Work task:
Nothing but a number should be given: how many lines of the records include "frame"?

Source information:
────────

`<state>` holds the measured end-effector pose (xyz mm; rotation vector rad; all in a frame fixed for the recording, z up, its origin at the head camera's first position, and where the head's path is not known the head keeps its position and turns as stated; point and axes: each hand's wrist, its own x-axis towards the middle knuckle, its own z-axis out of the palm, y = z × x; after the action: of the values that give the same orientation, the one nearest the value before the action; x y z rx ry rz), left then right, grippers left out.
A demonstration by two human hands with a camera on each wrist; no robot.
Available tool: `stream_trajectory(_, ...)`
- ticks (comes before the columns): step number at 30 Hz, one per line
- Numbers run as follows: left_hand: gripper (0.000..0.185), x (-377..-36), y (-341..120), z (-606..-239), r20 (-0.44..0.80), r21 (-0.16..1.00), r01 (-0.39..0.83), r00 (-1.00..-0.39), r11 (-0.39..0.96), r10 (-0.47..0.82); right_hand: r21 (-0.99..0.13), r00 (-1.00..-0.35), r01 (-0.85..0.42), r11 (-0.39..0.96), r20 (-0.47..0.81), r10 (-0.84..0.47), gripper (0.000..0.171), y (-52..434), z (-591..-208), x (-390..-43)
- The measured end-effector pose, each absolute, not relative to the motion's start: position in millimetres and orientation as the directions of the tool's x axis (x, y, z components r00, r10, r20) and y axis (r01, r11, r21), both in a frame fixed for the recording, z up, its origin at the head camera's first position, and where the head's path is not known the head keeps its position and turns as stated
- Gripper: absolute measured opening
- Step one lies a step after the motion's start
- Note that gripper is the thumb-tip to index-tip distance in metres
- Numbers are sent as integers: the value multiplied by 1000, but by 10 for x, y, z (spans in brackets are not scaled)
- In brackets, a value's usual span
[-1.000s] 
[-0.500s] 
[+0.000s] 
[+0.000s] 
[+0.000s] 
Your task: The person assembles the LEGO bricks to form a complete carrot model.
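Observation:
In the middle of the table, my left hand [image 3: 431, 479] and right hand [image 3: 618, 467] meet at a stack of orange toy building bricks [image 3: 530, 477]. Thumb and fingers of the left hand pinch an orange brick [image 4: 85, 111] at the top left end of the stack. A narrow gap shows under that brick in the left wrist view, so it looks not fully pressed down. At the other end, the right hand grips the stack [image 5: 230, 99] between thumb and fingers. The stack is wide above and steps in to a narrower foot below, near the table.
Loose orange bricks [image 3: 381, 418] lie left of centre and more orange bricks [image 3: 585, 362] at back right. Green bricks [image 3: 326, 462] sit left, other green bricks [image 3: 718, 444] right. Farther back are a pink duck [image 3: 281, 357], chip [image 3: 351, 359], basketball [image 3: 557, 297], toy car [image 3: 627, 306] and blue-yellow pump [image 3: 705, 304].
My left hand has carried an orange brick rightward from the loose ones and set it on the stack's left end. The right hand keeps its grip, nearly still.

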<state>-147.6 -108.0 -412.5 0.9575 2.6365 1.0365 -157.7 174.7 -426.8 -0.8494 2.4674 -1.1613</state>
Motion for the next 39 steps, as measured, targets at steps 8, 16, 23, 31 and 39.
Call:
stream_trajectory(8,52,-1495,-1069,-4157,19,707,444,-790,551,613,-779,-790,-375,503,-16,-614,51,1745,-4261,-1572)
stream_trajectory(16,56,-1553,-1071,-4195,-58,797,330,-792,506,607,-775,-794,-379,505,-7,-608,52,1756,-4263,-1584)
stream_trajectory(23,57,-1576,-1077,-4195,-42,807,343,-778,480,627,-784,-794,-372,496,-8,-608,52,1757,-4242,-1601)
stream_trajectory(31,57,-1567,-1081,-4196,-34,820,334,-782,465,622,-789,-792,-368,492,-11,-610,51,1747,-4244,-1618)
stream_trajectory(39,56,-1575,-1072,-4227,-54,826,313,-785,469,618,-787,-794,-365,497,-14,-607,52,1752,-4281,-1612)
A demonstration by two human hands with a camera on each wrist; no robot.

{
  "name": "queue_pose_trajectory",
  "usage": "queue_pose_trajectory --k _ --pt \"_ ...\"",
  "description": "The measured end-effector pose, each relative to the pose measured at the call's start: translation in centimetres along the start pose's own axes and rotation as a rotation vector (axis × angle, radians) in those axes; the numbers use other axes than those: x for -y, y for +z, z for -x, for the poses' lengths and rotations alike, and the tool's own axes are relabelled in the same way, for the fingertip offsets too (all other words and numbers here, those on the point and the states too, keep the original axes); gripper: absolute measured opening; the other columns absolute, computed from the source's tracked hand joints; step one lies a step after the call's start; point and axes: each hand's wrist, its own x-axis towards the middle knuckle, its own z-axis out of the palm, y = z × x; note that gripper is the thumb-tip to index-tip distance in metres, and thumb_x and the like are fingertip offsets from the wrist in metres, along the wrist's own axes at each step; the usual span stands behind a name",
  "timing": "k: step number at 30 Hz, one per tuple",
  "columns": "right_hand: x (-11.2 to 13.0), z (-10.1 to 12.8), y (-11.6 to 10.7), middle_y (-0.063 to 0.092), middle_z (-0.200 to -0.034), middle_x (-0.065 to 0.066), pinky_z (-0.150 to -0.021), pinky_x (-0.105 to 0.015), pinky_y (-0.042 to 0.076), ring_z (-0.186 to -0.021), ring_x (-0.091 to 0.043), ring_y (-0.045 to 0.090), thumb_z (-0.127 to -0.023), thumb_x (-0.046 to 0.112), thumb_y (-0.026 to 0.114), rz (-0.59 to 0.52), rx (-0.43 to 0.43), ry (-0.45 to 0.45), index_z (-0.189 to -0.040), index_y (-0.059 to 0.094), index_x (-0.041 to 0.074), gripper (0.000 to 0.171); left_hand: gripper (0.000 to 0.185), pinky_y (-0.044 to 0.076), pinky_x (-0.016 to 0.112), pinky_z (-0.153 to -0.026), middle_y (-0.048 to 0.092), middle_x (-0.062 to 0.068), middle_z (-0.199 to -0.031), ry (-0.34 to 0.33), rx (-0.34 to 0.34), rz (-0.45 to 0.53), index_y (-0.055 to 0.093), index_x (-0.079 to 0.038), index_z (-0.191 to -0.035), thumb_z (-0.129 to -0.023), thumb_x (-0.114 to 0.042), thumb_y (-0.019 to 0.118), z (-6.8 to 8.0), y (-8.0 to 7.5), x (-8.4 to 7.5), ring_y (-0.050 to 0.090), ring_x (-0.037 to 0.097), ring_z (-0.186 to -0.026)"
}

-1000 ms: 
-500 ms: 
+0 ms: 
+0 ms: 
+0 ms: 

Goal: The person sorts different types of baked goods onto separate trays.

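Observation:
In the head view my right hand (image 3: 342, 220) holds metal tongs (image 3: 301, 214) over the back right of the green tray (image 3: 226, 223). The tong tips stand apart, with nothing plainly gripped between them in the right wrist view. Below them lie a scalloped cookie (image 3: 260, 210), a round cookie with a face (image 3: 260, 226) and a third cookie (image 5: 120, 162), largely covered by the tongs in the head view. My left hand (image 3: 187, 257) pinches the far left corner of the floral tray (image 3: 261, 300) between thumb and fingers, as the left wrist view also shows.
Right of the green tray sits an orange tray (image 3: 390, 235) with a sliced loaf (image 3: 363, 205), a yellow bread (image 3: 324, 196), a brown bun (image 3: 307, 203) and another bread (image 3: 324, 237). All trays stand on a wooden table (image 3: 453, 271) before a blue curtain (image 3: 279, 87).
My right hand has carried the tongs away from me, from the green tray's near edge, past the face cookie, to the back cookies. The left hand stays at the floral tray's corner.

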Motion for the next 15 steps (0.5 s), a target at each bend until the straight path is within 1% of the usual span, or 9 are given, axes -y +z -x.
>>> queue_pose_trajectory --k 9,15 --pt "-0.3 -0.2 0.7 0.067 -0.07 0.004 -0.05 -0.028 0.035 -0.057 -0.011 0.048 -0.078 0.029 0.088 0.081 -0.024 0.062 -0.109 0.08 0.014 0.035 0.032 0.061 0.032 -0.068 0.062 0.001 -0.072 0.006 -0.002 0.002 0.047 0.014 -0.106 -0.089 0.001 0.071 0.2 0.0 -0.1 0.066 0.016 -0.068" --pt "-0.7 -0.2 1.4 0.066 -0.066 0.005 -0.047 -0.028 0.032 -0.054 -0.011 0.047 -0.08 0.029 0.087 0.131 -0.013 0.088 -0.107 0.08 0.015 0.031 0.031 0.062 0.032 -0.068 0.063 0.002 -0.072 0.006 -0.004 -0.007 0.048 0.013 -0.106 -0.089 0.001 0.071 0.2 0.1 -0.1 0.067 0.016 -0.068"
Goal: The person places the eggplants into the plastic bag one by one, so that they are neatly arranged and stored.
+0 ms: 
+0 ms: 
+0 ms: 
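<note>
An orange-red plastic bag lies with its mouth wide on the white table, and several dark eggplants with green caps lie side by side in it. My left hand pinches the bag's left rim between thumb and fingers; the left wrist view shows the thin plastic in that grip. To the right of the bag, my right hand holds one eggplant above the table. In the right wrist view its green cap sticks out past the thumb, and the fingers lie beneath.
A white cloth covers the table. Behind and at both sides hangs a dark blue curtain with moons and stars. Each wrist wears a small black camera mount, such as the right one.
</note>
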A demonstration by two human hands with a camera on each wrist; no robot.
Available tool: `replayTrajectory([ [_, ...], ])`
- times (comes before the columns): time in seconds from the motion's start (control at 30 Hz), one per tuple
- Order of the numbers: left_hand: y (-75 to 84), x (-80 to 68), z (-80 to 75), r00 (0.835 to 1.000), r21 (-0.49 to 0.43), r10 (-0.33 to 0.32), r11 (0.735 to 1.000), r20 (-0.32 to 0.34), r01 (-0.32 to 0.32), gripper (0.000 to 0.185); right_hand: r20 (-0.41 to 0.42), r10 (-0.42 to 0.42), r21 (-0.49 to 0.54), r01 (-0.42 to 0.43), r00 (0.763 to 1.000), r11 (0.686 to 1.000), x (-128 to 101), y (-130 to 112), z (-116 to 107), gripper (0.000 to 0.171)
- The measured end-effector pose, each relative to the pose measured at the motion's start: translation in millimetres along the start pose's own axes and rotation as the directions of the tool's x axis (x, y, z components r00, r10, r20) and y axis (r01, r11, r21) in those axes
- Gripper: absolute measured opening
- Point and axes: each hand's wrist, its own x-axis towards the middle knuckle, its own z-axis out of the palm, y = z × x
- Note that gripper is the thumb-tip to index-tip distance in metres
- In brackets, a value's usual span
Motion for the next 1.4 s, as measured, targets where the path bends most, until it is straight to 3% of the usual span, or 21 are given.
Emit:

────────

Solution:
2